Action item. Reproduce, exactly and in full, only the lines below from the one containing "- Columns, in" through the one containing "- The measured".

Data entries:
■ ■ ■ ■ ■ ■ ■

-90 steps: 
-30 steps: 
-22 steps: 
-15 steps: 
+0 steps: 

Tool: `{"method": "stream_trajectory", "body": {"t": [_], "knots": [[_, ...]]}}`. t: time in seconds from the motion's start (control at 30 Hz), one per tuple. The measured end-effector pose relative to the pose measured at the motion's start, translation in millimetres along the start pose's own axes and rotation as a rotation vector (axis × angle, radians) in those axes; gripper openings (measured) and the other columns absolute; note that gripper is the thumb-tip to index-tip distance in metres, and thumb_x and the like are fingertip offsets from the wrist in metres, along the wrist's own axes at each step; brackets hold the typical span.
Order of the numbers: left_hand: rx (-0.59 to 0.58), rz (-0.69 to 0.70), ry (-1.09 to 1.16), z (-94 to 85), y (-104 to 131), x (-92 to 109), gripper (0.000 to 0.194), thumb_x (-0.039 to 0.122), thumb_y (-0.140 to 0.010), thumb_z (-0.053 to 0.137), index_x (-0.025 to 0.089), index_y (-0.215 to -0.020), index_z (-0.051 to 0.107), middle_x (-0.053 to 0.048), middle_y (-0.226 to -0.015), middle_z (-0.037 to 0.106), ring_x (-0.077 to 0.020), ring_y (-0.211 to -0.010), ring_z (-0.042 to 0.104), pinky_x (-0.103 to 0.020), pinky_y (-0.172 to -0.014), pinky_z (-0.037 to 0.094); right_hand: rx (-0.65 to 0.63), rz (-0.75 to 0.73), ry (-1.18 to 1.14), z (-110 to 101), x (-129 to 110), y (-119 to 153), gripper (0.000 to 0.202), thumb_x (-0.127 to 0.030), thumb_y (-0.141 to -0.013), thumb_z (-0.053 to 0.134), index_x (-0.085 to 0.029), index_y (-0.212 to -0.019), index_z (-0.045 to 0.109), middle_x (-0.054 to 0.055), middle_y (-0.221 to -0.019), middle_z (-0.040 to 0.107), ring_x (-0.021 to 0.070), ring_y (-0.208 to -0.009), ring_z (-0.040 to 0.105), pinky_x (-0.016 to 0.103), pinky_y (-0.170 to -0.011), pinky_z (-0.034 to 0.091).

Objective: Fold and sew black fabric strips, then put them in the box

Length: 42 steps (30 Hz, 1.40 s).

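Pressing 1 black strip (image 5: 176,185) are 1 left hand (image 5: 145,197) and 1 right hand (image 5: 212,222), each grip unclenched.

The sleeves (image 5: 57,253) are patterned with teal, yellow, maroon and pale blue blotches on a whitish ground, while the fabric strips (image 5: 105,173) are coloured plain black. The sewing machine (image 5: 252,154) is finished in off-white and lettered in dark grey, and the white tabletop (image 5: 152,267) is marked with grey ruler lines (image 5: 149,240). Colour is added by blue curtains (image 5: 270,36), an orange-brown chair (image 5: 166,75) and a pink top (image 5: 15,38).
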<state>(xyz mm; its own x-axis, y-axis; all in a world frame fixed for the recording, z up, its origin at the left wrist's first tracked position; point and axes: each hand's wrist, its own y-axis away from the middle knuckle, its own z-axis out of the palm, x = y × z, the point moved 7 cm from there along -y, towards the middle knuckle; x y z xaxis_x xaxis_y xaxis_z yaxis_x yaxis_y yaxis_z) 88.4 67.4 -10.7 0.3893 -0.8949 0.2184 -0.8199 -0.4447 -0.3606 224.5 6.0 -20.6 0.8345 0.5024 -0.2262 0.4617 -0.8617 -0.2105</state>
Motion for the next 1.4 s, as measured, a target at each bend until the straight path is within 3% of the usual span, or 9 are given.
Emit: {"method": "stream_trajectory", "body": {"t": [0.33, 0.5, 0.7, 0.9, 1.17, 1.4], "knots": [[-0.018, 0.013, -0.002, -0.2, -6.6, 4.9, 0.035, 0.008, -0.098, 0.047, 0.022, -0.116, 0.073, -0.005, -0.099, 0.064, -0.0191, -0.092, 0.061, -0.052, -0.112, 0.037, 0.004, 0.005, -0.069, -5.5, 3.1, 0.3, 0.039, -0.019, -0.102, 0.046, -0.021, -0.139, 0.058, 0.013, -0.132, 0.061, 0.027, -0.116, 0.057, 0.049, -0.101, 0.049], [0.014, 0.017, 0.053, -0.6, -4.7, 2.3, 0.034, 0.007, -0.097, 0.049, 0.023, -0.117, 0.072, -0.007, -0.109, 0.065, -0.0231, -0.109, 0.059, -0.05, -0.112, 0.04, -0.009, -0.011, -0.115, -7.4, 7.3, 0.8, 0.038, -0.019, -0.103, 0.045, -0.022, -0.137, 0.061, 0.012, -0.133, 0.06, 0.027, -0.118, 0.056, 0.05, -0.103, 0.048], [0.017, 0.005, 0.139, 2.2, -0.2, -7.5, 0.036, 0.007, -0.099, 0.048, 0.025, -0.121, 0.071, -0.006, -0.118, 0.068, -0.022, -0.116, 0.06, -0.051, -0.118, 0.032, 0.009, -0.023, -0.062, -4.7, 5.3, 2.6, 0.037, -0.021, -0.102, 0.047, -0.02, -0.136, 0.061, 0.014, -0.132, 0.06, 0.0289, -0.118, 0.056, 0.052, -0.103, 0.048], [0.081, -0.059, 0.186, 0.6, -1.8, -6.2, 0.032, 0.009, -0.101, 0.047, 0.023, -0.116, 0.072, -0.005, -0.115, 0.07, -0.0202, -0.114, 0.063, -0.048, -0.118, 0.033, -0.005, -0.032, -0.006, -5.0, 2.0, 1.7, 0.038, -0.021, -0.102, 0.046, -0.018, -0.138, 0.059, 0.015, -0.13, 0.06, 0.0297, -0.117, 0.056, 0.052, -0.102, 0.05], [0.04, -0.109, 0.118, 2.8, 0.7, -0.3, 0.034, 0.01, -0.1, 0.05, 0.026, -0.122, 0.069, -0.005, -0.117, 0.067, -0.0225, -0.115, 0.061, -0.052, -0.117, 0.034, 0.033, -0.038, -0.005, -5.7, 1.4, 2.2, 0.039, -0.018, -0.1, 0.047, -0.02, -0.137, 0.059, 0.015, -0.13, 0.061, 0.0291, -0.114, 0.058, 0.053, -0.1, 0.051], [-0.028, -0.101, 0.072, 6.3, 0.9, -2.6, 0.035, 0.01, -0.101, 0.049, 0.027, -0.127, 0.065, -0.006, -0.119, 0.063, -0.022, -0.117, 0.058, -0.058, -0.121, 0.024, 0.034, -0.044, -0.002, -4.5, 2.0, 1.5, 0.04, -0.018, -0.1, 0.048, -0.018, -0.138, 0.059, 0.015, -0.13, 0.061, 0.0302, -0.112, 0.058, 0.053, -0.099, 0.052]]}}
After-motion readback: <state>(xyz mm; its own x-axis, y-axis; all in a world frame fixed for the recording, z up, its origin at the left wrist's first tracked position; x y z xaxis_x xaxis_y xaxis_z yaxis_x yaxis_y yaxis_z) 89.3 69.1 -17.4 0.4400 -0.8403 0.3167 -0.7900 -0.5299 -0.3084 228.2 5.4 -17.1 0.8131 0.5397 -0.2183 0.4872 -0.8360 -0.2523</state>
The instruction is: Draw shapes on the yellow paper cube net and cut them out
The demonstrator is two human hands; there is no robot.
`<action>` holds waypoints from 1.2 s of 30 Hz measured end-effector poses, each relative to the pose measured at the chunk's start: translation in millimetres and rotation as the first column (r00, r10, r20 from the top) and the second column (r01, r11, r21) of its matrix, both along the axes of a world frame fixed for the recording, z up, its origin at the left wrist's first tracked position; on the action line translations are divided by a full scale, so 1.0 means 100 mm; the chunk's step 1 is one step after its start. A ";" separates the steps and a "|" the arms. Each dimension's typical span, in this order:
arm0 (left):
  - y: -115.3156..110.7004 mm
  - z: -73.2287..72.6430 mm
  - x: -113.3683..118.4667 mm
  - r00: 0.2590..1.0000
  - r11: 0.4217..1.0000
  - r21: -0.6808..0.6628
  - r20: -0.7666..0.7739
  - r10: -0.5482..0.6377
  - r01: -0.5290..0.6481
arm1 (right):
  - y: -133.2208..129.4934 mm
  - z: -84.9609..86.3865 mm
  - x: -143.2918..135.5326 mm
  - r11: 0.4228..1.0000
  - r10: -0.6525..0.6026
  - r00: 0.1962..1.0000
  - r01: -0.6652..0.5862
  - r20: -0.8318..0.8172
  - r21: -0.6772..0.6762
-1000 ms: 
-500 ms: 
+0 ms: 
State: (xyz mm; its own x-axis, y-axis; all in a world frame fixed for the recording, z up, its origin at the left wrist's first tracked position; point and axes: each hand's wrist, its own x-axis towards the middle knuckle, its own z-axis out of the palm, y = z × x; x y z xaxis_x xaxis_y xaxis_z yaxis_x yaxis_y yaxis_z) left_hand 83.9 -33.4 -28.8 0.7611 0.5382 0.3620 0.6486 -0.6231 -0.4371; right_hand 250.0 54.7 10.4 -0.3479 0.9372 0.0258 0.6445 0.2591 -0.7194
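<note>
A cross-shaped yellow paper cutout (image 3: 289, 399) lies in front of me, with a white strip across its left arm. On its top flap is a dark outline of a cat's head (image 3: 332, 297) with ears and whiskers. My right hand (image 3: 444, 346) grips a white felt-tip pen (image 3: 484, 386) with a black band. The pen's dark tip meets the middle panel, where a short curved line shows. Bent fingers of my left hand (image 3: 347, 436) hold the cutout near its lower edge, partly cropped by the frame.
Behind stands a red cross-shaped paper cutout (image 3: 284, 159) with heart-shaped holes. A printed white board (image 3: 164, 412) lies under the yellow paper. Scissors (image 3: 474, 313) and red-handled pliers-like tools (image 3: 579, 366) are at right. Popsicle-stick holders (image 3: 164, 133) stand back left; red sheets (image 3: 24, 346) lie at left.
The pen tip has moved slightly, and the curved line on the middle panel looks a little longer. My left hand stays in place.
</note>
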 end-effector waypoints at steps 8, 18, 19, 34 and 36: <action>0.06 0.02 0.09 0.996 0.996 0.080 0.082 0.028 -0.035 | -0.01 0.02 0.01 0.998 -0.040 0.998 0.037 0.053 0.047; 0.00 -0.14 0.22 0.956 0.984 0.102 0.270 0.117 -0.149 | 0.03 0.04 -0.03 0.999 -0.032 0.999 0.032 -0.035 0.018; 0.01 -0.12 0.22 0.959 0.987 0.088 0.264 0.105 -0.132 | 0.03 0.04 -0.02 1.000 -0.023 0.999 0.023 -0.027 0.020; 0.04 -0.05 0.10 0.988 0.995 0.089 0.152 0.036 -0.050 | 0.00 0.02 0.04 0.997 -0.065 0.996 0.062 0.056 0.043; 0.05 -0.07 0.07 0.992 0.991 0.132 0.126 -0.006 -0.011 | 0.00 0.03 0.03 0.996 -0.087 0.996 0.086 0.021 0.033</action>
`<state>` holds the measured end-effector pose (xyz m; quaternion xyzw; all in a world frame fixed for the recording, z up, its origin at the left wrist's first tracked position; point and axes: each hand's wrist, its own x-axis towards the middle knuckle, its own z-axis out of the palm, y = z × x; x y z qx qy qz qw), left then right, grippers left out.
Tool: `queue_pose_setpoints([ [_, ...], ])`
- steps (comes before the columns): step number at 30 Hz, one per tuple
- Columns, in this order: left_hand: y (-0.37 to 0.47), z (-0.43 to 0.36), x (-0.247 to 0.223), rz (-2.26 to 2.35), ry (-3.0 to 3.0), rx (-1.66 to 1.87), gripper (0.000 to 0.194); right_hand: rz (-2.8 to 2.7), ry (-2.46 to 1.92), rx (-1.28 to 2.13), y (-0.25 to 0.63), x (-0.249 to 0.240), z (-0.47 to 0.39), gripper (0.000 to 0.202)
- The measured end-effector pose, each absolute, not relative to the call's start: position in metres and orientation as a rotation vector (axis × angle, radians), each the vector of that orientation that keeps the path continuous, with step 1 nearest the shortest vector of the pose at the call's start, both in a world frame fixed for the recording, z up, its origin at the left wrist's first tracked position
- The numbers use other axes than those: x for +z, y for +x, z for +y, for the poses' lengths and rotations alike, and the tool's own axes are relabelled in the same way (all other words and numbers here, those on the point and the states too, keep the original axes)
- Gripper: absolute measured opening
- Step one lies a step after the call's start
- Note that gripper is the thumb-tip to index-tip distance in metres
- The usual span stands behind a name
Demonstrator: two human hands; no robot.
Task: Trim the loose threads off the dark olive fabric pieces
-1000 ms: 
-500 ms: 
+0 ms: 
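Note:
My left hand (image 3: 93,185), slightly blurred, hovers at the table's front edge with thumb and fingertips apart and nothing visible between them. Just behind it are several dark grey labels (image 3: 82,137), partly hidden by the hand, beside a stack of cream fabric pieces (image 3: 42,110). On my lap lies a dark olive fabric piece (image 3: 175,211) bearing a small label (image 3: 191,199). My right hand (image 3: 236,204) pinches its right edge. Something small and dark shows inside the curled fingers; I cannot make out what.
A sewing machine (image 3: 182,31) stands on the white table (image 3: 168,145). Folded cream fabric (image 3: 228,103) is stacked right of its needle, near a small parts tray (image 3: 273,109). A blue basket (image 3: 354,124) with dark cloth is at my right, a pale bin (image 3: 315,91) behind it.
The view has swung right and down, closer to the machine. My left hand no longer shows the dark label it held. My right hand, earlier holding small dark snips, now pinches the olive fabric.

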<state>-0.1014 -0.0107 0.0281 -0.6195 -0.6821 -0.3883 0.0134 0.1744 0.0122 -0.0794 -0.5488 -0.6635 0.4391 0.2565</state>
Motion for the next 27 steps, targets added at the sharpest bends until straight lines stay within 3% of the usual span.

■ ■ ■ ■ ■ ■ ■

Completed exercise.
- Columns, in this order: left_hand: y (-0.37 to 0.47), z (-0.43 to 0.36), x (-0.247 to 0.223), rz (-2.26 to 2.35), ry (-3.0 to 3.0), rx (-1.66 to 1.87), gripper (0.000 to 0.194); right_hand: rz (-2.8 to 2.7), ry (-2.46 to 1.92), rx (-1.28 to 2.13), y (-0.25 to 0.63), x (-0.249 to 0.240), z (-0.47 to 0.39), gripper (0.000 to 0.202)
- The measured end-effector pose, each absolute, not relative to the call's start: position in metres and orientation as a rotation vector (axis × angle, radians), each the vector of that orientation that keeps the path continuous, with step 1 nearest the shortest vector of the pose at the call's start, both in a world frame fixed for the recording, z up, its origin at the left wrist's first tracked position

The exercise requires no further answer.